Center for Reproductive Rights Declares Victory Against Virginia Abortion Ban
Court Recognizes that Law Would Force Physicians to Stop Providing Services
NEW YORK — Today, the Center for Reproductive Rights hailed a decision by the U.S. Court of Appeals for the Fourth Circuit striking down an extreme Virginia law, declaring that “it imposes an undue burden on a woman’s right to obtain an abortion.” The law, first challenged by the Center for Reproductive Rights in 2003, was so far-reaching that it would have outlawed the most common abortion methods starting in the early second trimester.
“Federal courts are seeing through these thinly veiled attempts to undermine a woman’s ability to obtain an abortion,” said Nancy Northup, president of the Center for Reproductive Rights. “Lower courts are providing a crucial backstop against anti-choice forces using the Supreme Court’s recent ruling to ride roughshod over women’s health.”
In 2007 in the case Gonzales v. Carhart, the U.S. Supreme Court upheld the federal law on the grounds that it banned only a clearly defined method and required that the physician intend to perform that method at the outset of the abortion. But today, the appellate court found that Virginia’s ban is substantially broader than the federal law, such that “every time” a physician sets out to perform any standard second trimester abortion, “he faces the unavoidable risk of criminal prosecution, conviction, and imprisonment under the Virginia Act.”

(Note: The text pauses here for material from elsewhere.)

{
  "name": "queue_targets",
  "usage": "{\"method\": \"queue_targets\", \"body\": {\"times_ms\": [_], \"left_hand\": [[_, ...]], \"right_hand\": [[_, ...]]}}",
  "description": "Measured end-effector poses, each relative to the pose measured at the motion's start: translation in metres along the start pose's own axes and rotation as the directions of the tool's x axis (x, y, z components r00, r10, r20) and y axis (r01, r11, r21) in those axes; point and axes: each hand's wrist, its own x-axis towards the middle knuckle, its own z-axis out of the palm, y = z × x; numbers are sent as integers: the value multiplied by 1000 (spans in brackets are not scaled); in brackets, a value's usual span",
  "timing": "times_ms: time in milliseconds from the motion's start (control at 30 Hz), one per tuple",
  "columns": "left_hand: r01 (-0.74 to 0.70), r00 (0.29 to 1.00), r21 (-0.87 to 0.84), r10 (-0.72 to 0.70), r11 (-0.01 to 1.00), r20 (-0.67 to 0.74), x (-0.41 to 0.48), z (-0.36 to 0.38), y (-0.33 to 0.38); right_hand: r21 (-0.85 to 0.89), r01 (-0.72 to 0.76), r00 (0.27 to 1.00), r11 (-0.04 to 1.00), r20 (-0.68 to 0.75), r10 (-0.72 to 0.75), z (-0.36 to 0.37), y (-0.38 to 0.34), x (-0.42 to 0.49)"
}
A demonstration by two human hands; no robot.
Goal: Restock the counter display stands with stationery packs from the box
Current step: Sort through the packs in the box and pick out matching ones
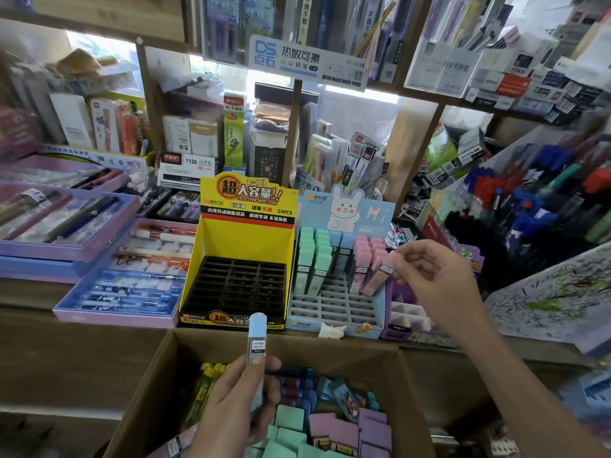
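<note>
The right hand (439, 276) pinches a pink pack (377, 279) by its upper end, thumb and first fingers closed on it. The pack hangs tilted below the fingertips (401, 259), its lower end at the grey slots of the blue rabbit stand (330, 307), just beside the pink packs that stand there; if it is inside a slot or only above it, I cannot tell. The left hand (231, 404) grips a blue-capped pack (257, 345) upright — the fingers are curled round its lower half and the thumb lies on the label, so the cap rises above the fingers, in front of the yellow stand (244, 236), whose black slots show no packs. Under this hand is the cardboard box (145, 385) with more packs in green, purple and yellow. I judge these packs to be light, stiff plastic cases, a little smooth, probably with thin leads inside that could break in a fall — so a hold on the two flat sides near the top, as the right fingers have it, leaves the bottom end free to enter a slot
</note>
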Motion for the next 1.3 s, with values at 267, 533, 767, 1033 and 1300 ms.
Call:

Virginia’s statute is part of an ongoing campaign by the anti-choice movement to eliminate women’s personal decision-making about whether to have an abortion, and to make doing so even more difficult. In fact in June 2007, also following Gonzales v. Carhart, the U.S. Court of Appeals for the Sixth Circuit struck down Michigan’s third attempt at a broad abortion ban that would have prohibited even first trimester abortions, characterizing the law as pushing every boundary that the Supreme Court imposed in Carhart II.
“We are extremely pleased that the court recognized the importance of stopping such an extreme ban. The only way for doctors to obey this law would be to stop performing the most common second trimester abortion methods,” said Stephanie Toti, staff attorney at the Center for Reproductive Rights who argued before the appellate court.
Today’s case is Richmond Medical Center v. Herring. The plaintiffs are Richmond Medical Center, its staff and patients. The plaintiffs are represented by Toti and Janet Crepps, deputy director of the domestic legal program at the Center for Reproductive Rights.